Emotional crowd bids Yasser Arafat farewell
Emotional crowd bids Yasser Arafat farewell
Agencies, Ramallah, West Bank/Gaza City
Surging frenzied crowds forced a hasty burial of Yasser Arafat on
Friday, preventing mourners like student Deya Jamal from paying
their last respects to the charismatic Palestinian president.
"Until now, I could not believe that Abu Ammar had died. I
cannot imagine Palestine without him. It's going to be very
hard," said 19-year-old Jamal after officials scrapped plans to
let his body lie in state due to the chaos.
Arafat was laid to rest in his half-demolished West Bank
compound where Israeli forces cooped him up in the final two-and-
a-half years of his roller-coaster life as guerrilla chief, Nobel
Peace price winner and aging president.
Tens of thousands of Palestinian mourners mobbed the Muqata
compound and many swarmed past overwhelmed security forces to
greet a helicopter alighting with his coffin after a military
funeral attended by Arab and world leaders in Cairo.
Scores of militants in Arafat's Fatah nationalist movement
fired assault rifles into the air in salute. Security men in red
and green berets also fired rounds aloft in vain efforts to drive
back the crowd of wailing, jostling, chanting people.
"We will sacrifice our blood and souls to redeem you, oh Abu
Ammar (Arafat's nom de guerre)," they chanted and "Yasser
Yasser", clapping their hands in time to the chant.
Palestinian officials traveling with the coffin appeared at
the helicopter door and pleaded for throngs to disperse but
security forces seemed to lose control. Melees broke out and it
appeared the burial would be delayed.
After about a half hour, security men squeezed Arafat's coffin
out of the helicopter and ploughed into a jostling sea of people
trying to touch the flag-draped casket.
The coffin was then hoisted onto a jeep amidst the heaving
crowd. Armed security men climbed onto the car to clutch the
coffin for fear it would slip off into the mob.

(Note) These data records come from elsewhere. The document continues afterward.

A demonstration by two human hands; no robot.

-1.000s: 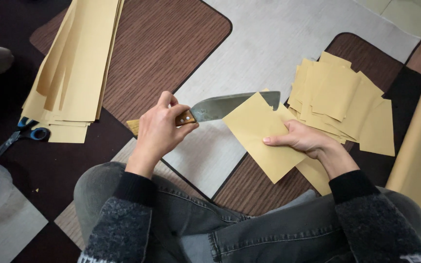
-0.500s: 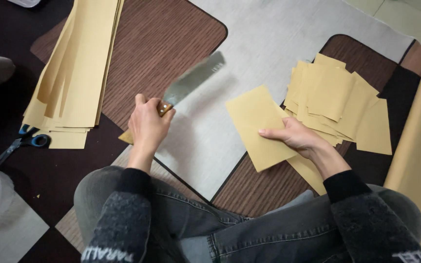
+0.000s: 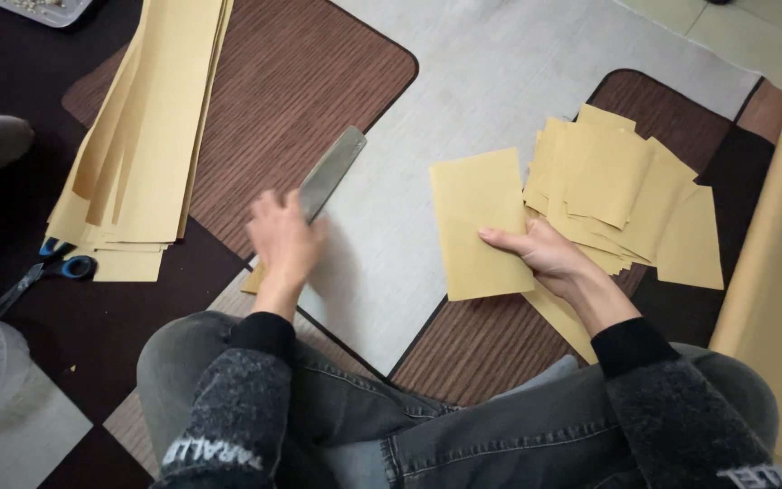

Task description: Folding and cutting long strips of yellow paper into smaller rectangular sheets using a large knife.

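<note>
**Setting the knife down, keeping the cut sheet flat**

Resting on the floor mat (image 3: 500, 81), the left hand (image 3: 284, 240) is closed around the handle of a broad knife (image 3: 329, 172), blade pointing away up the mat. The right hand (image 3: 545, 255) pinches one yellow paper sheet (image 3: 474, 217) at its edge, thumb on top, just beside the pile of cut sheets (image 3: 622, 195). Done well, the blade would lie flat and well apart from both the knees and the sheet. Long uncut strips (image 3: 151, 127) and blue scissors (image 3: 56, 270) sit to the left.

One knife (image 3: 329, 172), one pair of scissors (image 3: 47, 272), two paper piles (image 3: 138, 136).
</note>
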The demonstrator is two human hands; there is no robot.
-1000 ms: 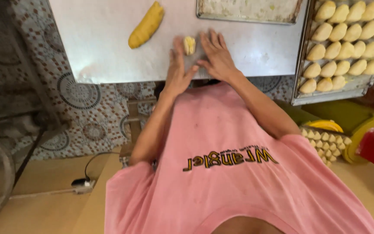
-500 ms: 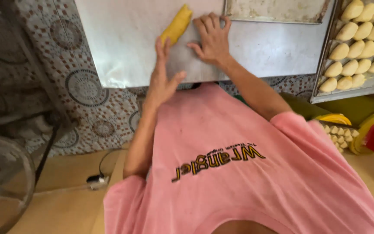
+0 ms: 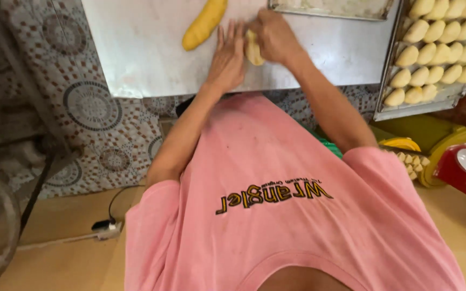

A Palestinian flag draping the flag was torn away in the
confusion and someone threw a black-and-white checked keffiyah
(headdress), resembling the one Arafat always wore, over the
casket as a symbolic substitute.
It was to have been taken into the Muqata's main entry hall to
lie in state but instead it was whisked straight to the tree-
shaded grave site of white marble. Rubble from past Israeli
shellings of the compound was cleared to make room for the tomb.
"He was buried ahead of time because of the emotion of the
crowd. We had no choice," one official told Reuters.
Nine people were wounded, one critically, by gunshots fired
wildly into the air. Hundreds of mourners were treated by medics
after fainting in the crush or falling off walls.
The "Muqata" became a symbol of resistance for Palestinians as
Israel effectively marooned Arafat there, accusing him of
inciting violence in a four-year-old Palestinian uprising --
which he denied.
Arafat, reviled by most Israelis as an "arch-terrorist", died
on Thursday at 75 after suffering a brain hemorrhage at the Paris
hospital to which he was airlifted from the Muqata on Oct. 29
after falling gravely ill.
Arafat had wanted to be laid to rest at an Islamic shrine in
Arab, East Jerusalem. But Prime Minister Ariel Sharon ruled this
out, calculating it would have solidified Palestinians' claim to
the city as the capital of a state they seek in occupied lands.
Meanwhile, Arafat's wife, Suha, did not attend his burial
service in the West Bank on Friday, choosing instead to stay on
in the Egyptian capital, Cairo, Palestinian political sources
said.
"She decided to stay on to receive condolences," one source
told AFP. "She is then going to go back to either France or
Tunisia" where she divides her time.
Several thousand Palestinians in Gaza City marched behind a
mock funeral procession for Arafat on Friday, frustrated at
missing the veteran leader's actual burial in the West Bank.
Scheduled to run simultaneously with events in Ramallah, the
ceremony began at the Omari mosque, one of the oldest in the
sprawling Mediterranean city, but many Palestinians stayed at
home, glued to their television sets to watch the real deal.